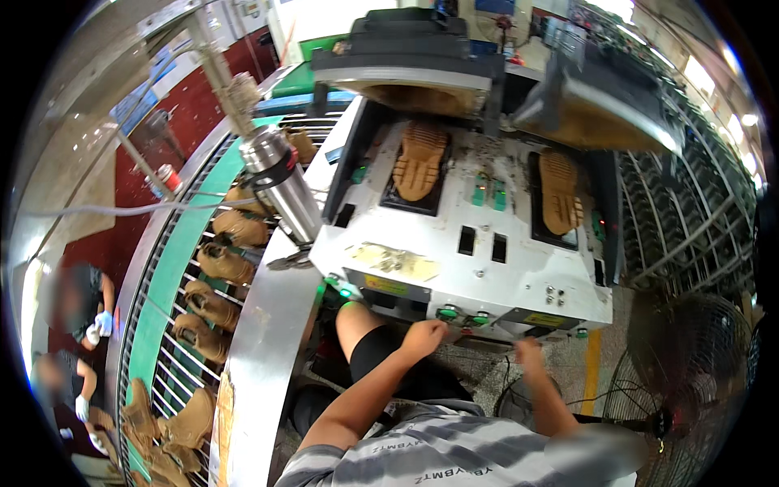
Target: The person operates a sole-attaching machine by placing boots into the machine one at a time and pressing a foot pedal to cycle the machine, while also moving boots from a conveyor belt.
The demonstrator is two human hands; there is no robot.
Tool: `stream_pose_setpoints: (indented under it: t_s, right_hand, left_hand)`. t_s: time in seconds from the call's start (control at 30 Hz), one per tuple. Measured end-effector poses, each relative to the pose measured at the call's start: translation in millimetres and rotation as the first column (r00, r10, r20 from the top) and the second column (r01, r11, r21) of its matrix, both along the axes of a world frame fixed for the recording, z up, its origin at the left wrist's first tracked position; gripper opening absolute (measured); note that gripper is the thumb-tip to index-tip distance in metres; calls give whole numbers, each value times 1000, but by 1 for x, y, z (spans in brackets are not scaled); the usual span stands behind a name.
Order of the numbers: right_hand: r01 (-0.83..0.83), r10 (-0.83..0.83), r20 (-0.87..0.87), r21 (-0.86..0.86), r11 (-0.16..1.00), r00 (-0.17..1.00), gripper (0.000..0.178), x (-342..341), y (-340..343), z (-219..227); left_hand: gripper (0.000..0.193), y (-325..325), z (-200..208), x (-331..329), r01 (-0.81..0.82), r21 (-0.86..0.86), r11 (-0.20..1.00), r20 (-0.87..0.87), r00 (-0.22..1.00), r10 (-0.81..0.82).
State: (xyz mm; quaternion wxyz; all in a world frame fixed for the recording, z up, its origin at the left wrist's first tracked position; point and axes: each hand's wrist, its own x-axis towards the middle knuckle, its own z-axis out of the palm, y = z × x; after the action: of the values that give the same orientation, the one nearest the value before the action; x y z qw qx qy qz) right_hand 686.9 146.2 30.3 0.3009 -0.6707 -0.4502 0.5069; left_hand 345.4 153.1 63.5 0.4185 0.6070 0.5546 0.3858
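Observation:
In front of me stands a white two-station machine point(381, 235) with both dark covers raised. A tan shoe sole point(419, 162) lies tread up on the left station's black plate, and another tan sole point(560, 193) on the right one. My left hand point(423, 339) is closed, with nothing seen in it, just below the green-lit buttons point(448, 312) on the front panel. Whether it touches the panel I cannot tell. My right hand point(527, 351) is by the panel's lower edge, farther right; its fingers are too small and blurred to read.
Left of me, a roller conveyor with a green belt point(174, 260) carries several brown shoes point(213, 304). A steel flask point(280, 183) stands beside the machine. Two people point(69, 381) in pale gloves work beyond the conveyor. A large fan point(682, 365) stands at right.

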Motion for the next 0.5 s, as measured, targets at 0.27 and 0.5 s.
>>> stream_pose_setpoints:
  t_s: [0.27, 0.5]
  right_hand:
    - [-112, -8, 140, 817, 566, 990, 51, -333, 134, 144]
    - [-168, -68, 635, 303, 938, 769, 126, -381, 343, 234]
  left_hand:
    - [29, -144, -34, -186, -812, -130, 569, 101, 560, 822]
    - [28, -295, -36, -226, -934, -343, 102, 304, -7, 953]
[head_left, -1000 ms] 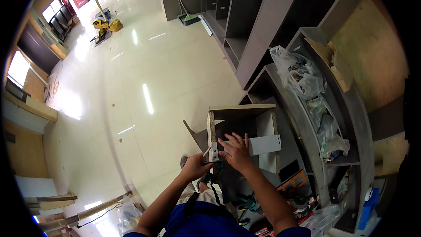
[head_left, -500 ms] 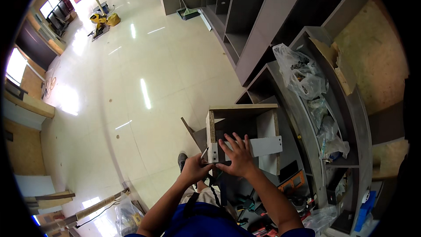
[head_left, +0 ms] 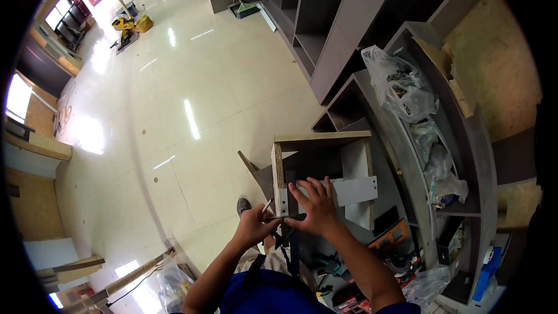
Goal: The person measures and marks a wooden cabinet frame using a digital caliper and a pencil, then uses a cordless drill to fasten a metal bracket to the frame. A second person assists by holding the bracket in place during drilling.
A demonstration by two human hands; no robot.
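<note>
In front of me stands an open box [head_left: 278,166] of laminated boards with raw edges. Across its near side runs a white strip [head_left: 356,191] with small dark holes at its ends. My right hand [head_left: 317,208] lies on the strip with its fingers spread, its thumb by a thin dark edge at the box's near corner. A dark narrow piece shows above its fingertips; I cannot make out its kind. My left hand [head_left: 254,225] is closed at the same corner, with a slim whitish pencil [head_left: 267,205] sticking up between its fingers. Its fingertips meet the dark edge.
Power tools [head_left: 401,263] and an orange-framed piece [head_left: 390,236] lie low at the right. Clear plastic bags [head_left: 401,84] rest on the grey cabinet [head_left: 485,180]. A broom and dustpan [head_left: 241,10] stand far off on the tiled floor [head_left: 192,93].
The view has shifted slightly. Both hands stay at the box's near corner; the right fingers are a little more bent, and the dark piece above them shows more plainly.
</note>
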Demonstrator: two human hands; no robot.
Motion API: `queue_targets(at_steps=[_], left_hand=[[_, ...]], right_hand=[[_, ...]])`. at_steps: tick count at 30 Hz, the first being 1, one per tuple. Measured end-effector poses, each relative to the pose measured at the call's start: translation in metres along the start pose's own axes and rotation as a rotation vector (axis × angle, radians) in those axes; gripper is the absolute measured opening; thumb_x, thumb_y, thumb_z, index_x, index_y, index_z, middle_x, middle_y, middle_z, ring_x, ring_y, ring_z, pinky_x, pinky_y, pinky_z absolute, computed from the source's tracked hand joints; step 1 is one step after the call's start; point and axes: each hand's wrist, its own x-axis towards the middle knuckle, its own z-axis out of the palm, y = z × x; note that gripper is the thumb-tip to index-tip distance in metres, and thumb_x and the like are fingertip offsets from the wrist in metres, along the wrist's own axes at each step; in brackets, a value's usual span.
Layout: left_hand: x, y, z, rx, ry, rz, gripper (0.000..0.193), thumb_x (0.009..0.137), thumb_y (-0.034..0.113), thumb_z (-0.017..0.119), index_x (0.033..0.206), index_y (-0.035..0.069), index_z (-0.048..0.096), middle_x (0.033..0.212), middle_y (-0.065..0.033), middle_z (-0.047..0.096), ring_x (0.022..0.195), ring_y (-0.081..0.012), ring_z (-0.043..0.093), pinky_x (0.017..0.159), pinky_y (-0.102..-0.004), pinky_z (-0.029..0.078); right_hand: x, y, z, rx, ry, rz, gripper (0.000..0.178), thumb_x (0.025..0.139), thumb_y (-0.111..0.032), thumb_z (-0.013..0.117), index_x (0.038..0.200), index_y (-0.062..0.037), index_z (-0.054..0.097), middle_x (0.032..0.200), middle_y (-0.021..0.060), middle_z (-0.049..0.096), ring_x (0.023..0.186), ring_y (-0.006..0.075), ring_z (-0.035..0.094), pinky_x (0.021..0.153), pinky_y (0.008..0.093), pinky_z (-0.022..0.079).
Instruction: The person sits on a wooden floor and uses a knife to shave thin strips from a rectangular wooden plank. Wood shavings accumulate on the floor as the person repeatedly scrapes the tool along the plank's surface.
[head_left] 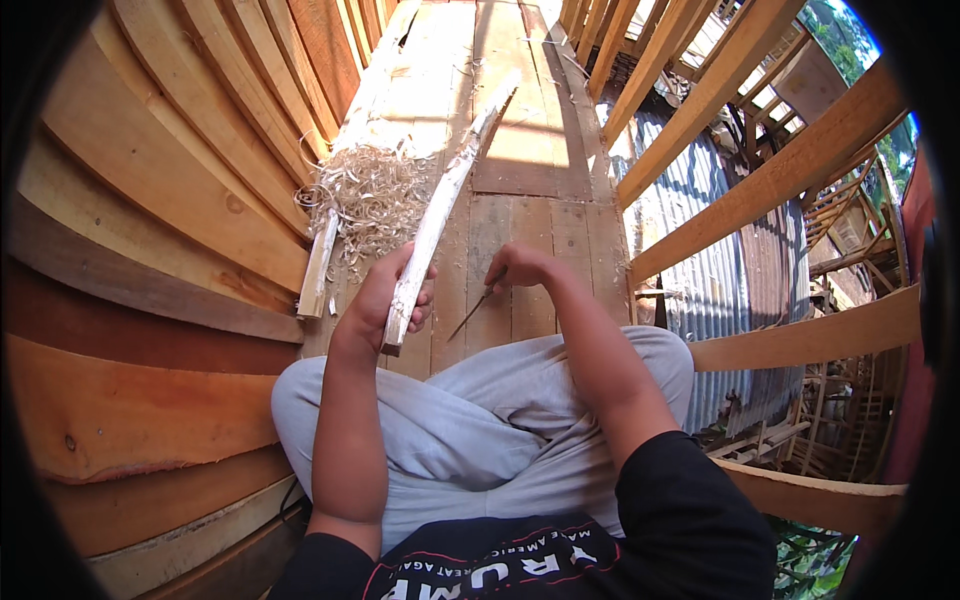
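Note:
My left hand [385, 295] is wrapped round the lower part of a long, pale wooden stick [440, 205]. The stick tilts up and away to the right, its near end just above my left knee and its far end in bright sun. In my right hand [517, 266] is a knife [470, 315], its thin dark blade pointing down toward my lap. The blade is apart from the stick. The knife's handle is mostly hidden by my fingers.
Curly wood shavings [375, 195] are heaped left of the stick on the plank floor [490, 235]. A short wood piece [318, 265] lies beside them. A board wall [170, 180] rises at left; slatted railing [770, 180] stands at right, with corrugated metal roofing [705, 260] beyond it.

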Motion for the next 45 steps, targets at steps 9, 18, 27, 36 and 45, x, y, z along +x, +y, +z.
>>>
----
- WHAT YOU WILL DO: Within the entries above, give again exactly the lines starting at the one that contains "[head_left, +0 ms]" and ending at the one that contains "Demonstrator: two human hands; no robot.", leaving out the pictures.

- EXPECTED ANSWER:
[head_left, +0 ms] 
Goal: The person measures and marks a wooden cabinet frame using a digital caliper and a pencil, then uses a cordless drill to fasten a metal bracket to the frame. A second person assists by holding the bracket in place during drilling.
A demonstration by two human hands; no robot.
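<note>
In front of me stands an open box [head_left: 278,166] of laminated boards with raw edges. Across its near side runs a white strip [head_left: 356,191] with small dark holes at its ends. My right hand [head_left: 317,208] lies on the strip with its fingers spread, its thumb by a thin dark edge at the box's near corner. A dark narrow piece shows above its fingertips; I cannot make out its kind. My left hand [head_left: 254,225] is closed at the same corner, with a slim whitish pencil [head_left: 267,205] sticking up between its fingers. Its fingertips meet the dark edge.
Power tools [head_left: 401,263] and an orange-framed piece [head_left: 390,236] lie low at the right. Clear plastic bags [head_left: 401,84] rest on the grey cabinet [head_left: 485,180]. A broom and dustpan [head_left: 241,10] stand far off on the tiled floor [head_left: 192,93].
The view has shifted slightly. Both hands stay at the box's near corner; the right fingers are a little more bent, and the dark piece above them shows more plainly.
</note>
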Demonstrator: two human hands; no robot.

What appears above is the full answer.